# 100% Golden Pass rate!



## Tahnee GR (Aug 26, 2006)

Congratulations! That is a wonderful accomplishment, and especially at her age!


----------



## Jax's Mom (Oct 16, 2009)

Congratulations!! What a trooper Piper is!


----------



## sammydog (Aug 23, 2008)

Woo hooo!! That is great that both you and your friend passed, and that Piper earned her JH!!!

Go Goldens!


----------



## Ljilly28 (Jan 22, 2008)

Fantastic job, and very inspiring! Congratulations.


----------



## sterregold (Dec 9, 2009)

Congrrats to you as well!! Seems to have been contagious this weekend!


----------



## CarolinaCasey (Jun 1, 2007)

Way to go, Piper! This just goes to show that dogs with ED or HD aren't disabled and can lead very fulfilling lives with the right regimen of care.  Good luck preparing for the WCX!


----------



## Rob's GRs (Feb 25, 2007)

Congratulations to Piper !!


----------



## HiTideGoldens (Dec 29, 2009)

Congrats!

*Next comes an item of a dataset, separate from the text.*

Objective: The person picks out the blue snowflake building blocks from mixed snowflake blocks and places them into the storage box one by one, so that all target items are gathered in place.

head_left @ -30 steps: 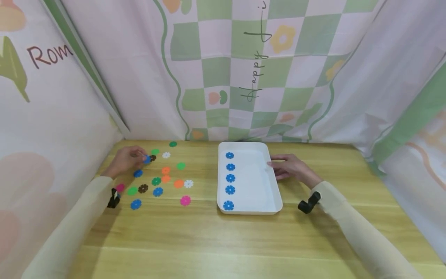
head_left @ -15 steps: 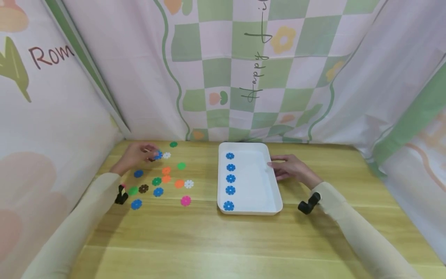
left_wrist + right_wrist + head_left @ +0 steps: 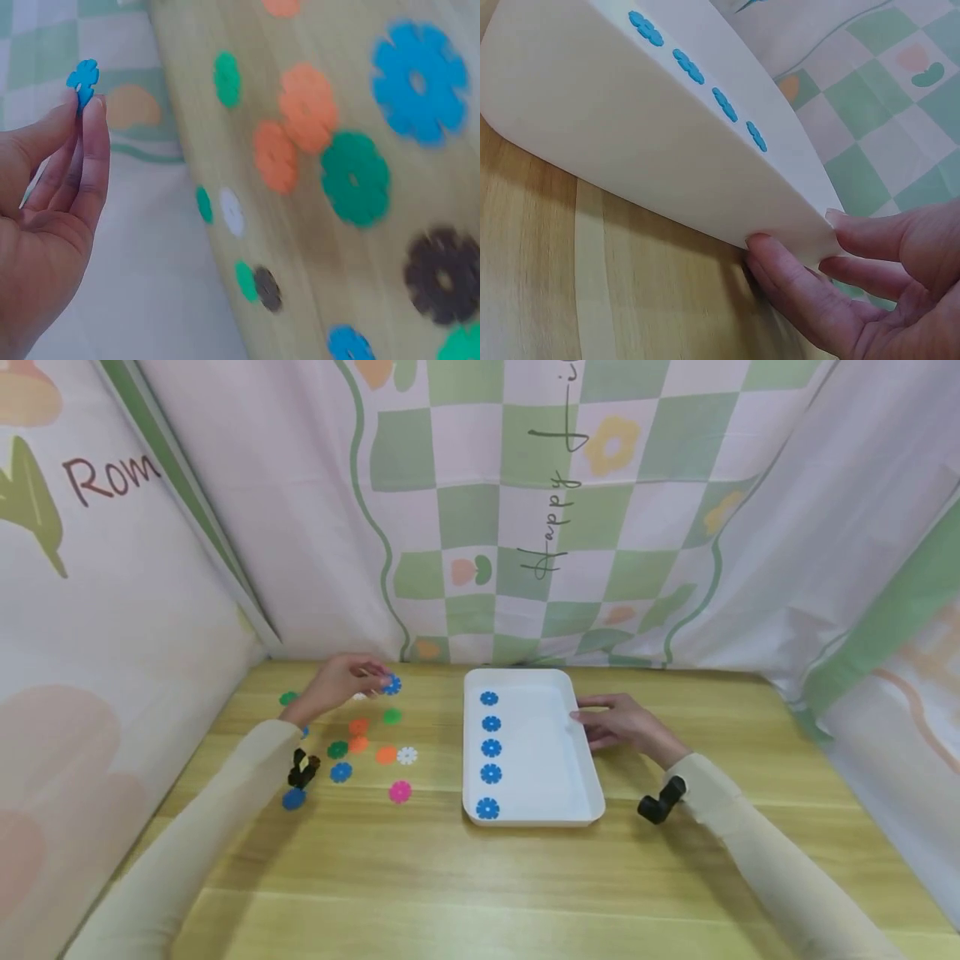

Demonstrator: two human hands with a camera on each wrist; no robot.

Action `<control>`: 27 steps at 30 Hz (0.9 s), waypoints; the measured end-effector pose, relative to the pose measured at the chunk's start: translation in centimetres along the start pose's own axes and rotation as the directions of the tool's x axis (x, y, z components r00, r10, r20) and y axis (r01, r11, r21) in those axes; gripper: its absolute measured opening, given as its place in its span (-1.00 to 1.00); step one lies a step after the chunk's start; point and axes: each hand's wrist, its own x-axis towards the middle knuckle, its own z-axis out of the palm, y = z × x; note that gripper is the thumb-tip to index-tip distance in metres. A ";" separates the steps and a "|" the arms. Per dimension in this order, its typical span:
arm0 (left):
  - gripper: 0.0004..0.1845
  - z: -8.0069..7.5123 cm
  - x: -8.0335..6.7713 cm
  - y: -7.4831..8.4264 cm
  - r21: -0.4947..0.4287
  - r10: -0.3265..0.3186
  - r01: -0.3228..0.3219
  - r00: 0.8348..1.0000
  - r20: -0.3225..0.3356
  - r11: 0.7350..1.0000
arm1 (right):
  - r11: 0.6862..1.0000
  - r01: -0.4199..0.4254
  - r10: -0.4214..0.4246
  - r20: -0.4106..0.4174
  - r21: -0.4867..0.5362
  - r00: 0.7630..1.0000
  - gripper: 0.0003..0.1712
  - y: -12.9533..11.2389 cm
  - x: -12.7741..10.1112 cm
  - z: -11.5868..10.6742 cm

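Your left hand [image 3: 339,683] has swung right since the earlier frames: 1 s ago it sat over the far-left discs, now it's lifted near the back centre of the table [image 3: 480,877], closer to the white tray [image 3: 551,760]. Tray itself has shifted a bit to the left w/ your right hand.

Left hand pinches a small blue flower disc [image 3: 391,685] betw. thumb and fingertips; in the left wrist view that disc [image 3: 82,78] stands up at the fingertips [image 3: 94,112], clear of the table. Other fingers curl loosely into the palm.

Right hand [image 3: 621,725] rests on the table at the tray's right edge. Wrist view shows thumb under the rim and fingers [image 3: 870,229] on top, so it grips the tray's edge [image 3: 810,240], near the far right corner.

Inside the tray, five blue flower discs [image 3: 491,748] lie in one column along the left side, spaced apart, flat.

Left of the tray, loose discs lie scattered on the wood: orange ones [image 3: 358,735], green [image 3: 392,717], white [image 3: 407,755], pink [image 3: 400,792], blue [image 3: 341,772], one green at far left [image 3: 288,698]. A brown one [image 3: 442,276] shows in the left wrist view.

Backdrop: green-and-white checked cloth [image 3: 525,510] hung behind and at both sides.
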 end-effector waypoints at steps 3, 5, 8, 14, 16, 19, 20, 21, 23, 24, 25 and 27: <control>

That's a great accomplishment with such a young dog!!! And a general "yay!" for the goldens!


----------



## GoldenSail (Dec 30, 2008)

Goldens rock! Your goldens rock too! Congrats!


----------



## RedDogs (Jan 30, 2010)

Great job!


----------



## hollyk (Feb 21, 2009)

Score one for the Fluffies.
Well done Piper and Rowdy.


----------



## hotel4dogs (Sep 29, 2008)

Congratulations! Great job!!! So proud of you guys!


----------



## Loisiana (Jul 29, 2009)

GO PIPER! (and Rowdy!) It seems like it was so recently that you were telling us about her ED. So glad to see her doing so well


----------